Read the data, and whenever a line holds the word "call", report that line.

**Study material**:
<<<<

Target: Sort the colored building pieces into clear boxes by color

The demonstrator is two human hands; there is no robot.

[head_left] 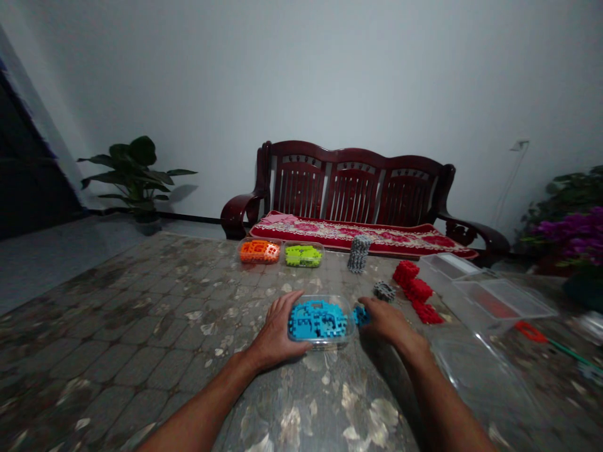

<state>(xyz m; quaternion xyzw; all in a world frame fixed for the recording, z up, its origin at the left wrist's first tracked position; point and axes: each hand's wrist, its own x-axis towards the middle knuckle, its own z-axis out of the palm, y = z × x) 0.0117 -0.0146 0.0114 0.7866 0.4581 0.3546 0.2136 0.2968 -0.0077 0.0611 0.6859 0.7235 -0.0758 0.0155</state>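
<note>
A clear plastic container (349,314) filled with blue interlocking building pieces (313,320) sits on the patterned tabletop in front of me. My left hand (277,333) is wrapped around its left side, thumb along the near edge and fingers at the far corner. Just off the container's right side, my right hand (384,321) is closed on a few blue building pieces (361,316), partly hidden by the fingers. Beyond that hand lies a small grey cluster of pieces (384,290), and a stacked grey column (359,253) stands farther back.
Containers of orange pieces (259,252) and green pieces (304,255) stand near the far edge. Red piece stacks (418,290), clear boxes (499,298) and a transparent lid (480,364) lie to the right. A wooden bench (353,182) stands behind the table (198,314).
</note>
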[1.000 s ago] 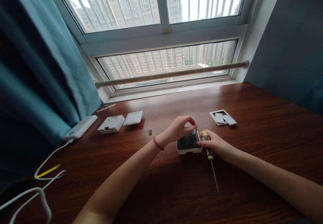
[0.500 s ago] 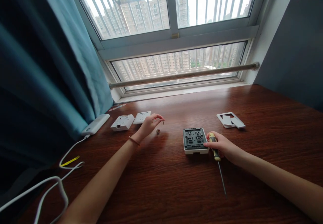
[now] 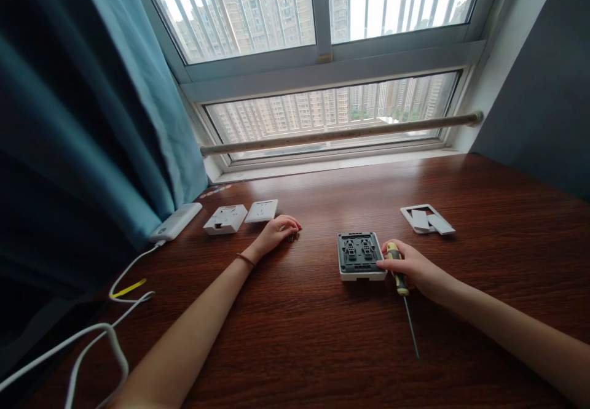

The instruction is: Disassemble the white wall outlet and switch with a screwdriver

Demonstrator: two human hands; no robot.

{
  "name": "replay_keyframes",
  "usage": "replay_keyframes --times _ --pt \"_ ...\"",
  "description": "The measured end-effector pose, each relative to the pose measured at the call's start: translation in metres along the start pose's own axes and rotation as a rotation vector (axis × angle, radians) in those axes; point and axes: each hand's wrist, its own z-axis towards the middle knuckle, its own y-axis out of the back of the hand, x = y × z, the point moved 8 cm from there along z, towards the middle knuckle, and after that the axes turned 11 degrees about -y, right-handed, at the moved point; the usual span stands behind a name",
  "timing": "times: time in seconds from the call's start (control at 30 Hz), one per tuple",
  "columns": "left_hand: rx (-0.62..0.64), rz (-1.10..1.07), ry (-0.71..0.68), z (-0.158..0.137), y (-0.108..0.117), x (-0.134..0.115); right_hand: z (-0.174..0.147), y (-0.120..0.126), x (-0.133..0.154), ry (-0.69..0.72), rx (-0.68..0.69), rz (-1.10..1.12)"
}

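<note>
My left hand [image 3: 279,231] is low over the wooden table, thumb and fingers pinched around a small screw [image 3: 297,235]. Beside and partly under these fingertips are a few more screws [image 3: 291,237], too small to count. In my right hand [image 3: 410,264] is a screwdriver [image 3: 397,271] with a yellow and grey handle, its shaft pointing down toward me. The thumb of that hand also rests on the right edge of a wall switch [image 3: 358,252], a dark grey mechanism on a white box, lying flat with its cover off.
A white wall socket plate [image 3: 262,210] and a white box [image 3: 225,220] lie left of centre. Far left are a white power bank [image 3: 177,222], a white cable [image 3: 113,341] and a blue curtain [image 3: 152,108]. A white switch frame [image 3: 405,214] with loose rocker covers lies at right.
My left hand has come down with the screw, from above the table to the other screws. My right hand keeps its hold on the screwdriver by the wall switch. The view has shifted slightly.
</note>
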Motion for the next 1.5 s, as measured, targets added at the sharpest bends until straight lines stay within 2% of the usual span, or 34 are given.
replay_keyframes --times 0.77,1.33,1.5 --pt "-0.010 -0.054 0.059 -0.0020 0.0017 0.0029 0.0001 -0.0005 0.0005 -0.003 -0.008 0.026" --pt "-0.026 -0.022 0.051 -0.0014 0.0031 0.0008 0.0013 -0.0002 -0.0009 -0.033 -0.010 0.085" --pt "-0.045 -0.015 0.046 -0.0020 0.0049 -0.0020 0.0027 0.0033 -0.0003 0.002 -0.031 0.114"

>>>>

**Completed exercise**:
  "description": "The measured end-effector pose, each relative to the pose measured at the call's start: translation in metres along the start pose's own axes and rotation as a rotation vector (axis × angle, radians) in those axes; point and axes: each hand's wrist, its own z-axis towards the middle knuckle, its own y-axis out of the back of the hand, x = y × z, the point moved 8 cm from there along z, towards the middle knuckle, and after that the axes turned 11 degrees about -y, right-handed, at the moved point; the usual span stands behind a name",
  "timing": "times: time in seconds from the call's start (control at 30 Hz), one per tuple",

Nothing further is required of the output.